### [TASK INSTRUCTIONS]
All lines before the one containing "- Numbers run", plus that line itself, are to be printed exactly as they appear below.

### [Extracted records]
========================
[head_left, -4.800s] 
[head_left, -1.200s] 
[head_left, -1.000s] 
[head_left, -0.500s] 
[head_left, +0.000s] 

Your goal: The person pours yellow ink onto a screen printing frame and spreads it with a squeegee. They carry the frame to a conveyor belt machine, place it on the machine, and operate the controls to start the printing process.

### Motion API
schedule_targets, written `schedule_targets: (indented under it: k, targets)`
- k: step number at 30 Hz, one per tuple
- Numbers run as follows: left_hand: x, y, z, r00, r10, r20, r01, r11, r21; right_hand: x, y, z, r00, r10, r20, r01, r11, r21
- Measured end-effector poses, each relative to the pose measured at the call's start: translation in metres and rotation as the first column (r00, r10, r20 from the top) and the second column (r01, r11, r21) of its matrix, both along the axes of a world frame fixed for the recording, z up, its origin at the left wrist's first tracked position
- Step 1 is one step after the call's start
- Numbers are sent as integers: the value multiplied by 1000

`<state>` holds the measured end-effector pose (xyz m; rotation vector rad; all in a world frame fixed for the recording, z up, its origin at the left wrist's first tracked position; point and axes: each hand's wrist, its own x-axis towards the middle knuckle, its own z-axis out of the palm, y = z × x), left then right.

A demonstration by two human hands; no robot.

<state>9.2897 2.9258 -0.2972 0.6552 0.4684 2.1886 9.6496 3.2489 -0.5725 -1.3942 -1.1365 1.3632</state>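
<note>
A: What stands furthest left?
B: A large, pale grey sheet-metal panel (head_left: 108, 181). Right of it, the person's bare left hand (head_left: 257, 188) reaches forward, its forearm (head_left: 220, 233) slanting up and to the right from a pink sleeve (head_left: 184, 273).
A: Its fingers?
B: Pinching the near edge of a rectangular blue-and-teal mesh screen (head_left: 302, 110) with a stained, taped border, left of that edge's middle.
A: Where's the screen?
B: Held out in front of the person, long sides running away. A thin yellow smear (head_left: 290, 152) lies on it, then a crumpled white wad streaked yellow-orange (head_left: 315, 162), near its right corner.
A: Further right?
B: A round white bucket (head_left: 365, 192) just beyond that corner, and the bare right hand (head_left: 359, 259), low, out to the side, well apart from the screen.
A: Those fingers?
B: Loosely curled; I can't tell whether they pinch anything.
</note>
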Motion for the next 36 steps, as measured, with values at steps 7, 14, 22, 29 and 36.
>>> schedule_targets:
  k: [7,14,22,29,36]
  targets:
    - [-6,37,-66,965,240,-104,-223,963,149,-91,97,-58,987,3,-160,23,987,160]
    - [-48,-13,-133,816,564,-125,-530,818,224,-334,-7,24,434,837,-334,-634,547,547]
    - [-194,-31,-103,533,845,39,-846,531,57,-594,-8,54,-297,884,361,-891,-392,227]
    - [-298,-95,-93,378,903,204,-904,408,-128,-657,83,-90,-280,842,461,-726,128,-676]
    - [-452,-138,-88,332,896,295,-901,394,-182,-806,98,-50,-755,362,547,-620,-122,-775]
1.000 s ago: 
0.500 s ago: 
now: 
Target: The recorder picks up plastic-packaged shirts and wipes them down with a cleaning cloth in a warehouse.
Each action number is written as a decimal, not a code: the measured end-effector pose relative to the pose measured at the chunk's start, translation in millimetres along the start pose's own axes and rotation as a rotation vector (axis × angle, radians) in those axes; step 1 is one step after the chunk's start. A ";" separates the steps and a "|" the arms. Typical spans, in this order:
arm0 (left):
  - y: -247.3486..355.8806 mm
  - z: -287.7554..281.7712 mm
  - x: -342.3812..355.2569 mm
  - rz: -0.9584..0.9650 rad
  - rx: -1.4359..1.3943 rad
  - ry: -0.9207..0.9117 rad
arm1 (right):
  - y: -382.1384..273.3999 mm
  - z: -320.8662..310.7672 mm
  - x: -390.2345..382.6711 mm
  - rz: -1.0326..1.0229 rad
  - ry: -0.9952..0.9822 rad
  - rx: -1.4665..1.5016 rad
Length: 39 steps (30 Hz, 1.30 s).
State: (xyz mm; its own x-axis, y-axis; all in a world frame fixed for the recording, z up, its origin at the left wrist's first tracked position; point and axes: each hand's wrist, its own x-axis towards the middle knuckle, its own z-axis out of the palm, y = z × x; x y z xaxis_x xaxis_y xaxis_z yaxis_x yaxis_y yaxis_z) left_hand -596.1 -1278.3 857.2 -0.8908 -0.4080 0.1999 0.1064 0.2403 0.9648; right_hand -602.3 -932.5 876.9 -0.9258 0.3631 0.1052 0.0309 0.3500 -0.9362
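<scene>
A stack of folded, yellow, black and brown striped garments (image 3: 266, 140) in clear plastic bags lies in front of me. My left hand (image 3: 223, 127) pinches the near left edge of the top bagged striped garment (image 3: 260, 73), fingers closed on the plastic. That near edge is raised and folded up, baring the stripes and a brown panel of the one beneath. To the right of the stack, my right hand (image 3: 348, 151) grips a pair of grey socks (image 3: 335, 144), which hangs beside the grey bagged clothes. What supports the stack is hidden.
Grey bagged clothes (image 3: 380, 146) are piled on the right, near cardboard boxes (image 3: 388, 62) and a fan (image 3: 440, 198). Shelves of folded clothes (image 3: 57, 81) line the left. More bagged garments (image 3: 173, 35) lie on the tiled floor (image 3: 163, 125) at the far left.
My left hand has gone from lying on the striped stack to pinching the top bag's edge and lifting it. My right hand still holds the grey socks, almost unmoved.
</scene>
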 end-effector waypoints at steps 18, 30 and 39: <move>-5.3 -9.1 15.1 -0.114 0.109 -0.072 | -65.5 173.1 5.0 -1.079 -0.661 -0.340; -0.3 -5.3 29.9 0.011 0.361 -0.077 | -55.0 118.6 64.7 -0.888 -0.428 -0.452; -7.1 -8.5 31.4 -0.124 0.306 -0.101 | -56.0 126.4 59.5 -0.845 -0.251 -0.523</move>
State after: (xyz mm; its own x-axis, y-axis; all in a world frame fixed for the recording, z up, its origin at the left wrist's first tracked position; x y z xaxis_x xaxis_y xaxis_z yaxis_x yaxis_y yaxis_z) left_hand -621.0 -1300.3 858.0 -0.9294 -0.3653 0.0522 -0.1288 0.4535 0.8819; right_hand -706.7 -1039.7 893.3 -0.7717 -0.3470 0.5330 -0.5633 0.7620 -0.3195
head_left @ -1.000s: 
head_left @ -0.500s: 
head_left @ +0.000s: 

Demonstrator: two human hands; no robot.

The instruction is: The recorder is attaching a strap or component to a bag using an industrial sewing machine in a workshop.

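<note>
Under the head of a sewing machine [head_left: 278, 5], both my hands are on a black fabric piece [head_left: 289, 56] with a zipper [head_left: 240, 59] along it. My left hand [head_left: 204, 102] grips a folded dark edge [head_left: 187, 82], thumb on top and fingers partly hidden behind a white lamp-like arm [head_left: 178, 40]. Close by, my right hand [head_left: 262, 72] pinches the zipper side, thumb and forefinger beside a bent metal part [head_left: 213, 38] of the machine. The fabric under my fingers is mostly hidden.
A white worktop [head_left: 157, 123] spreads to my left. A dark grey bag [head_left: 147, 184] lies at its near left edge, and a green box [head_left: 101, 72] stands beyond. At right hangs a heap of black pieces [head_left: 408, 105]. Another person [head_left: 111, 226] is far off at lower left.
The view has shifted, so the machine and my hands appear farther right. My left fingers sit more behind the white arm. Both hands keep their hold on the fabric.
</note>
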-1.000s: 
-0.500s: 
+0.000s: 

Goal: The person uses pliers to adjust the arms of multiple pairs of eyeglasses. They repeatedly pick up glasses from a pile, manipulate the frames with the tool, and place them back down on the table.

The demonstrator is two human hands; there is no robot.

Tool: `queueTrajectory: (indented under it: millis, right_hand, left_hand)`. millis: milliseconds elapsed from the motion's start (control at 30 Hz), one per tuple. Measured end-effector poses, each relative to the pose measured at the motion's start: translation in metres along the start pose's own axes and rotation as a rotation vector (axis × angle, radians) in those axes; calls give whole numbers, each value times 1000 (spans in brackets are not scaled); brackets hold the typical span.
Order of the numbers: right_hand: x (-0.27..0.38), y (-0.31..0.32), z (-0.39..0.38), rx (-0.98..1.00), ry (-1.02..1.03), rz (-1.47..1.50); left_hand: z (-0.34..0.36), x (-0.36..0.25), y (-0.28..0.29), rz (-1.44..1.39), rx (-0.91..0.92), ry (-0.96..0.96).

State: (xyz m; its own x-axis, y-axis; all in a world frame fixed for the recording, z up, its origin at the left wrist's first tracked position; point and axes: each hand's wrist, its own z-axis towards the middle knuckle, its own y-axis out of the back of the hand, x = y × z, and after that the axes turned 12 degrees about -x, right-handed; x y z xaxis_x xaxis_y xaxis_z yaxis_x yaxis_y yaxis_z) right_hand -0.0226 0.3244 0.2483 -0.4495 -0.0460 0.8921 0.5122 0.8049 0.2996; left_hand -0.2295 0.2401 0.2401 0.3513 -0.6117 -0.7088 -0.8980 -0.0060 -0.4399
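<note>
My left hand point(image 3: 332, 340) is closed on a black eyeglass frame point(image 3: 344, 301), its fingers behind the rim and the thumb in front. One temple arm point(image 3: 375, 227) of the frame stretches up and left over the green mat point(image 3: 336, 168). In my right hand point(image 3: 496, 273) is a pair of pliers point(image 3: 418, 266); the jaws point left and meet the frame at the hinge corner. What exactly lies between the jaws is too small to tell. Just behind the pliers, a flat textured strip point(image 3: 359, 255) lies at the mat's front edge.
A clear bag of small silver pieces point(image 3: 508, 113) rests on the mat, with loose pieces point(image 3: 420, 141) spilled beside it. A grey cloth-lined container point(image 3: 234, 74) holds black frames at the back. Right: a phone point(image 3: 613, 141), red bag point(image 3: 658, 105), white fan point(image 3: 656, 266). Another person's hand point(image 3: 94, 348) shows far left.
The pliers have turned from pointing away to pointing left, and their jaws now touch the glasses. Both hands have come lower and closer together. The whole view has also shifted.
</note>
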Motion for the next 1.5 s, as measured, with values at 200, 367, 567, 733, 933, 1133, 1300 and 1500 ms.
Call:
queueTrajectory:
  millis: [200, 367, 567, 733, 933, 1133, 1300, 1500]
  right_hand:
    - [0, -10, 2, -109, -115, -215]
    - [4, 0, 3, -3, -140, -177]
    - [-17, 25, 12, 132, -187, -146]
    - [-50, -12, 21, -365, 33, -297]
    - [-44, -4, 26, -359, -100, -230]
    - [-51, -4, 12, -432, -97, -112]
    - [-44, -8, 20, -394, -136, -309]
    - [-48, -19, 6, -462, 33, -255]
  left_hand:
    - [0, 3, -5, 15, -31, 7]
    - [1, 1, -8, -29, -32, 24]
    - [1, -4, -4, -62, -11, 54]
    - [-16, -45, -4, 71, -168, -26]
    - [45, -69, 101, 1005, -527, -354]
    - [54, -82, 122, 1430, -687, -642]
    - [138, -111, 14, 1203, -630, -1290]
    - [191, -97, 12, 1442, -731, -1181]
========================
### [TASK RESULT]
[head_left, -4.800s] 
[head_left, -1.200s] 
[head_left, -1.000s] 
[head_left, -0.500s] 
[head_left, +0.000s] 

Your goal: The person pours yellow ink onto a screen printing frame and spreads it with a squeegee. They carry the frame to a conveyor belt machine, place it on the machine, and operate the controls to start the printing process.

### Motion API
schedule_targets, written `schedule_targets: (indented under it: k, targets)`
- k: step number at 30 Hz, one per tuple
- Numbers run as follows: left_hand: x, y, z, r00, r10, r20, r01, r11, r21; right_hand: x, y, z, r00, r10, r20, r01, r11, r21

There's no more to this exercise.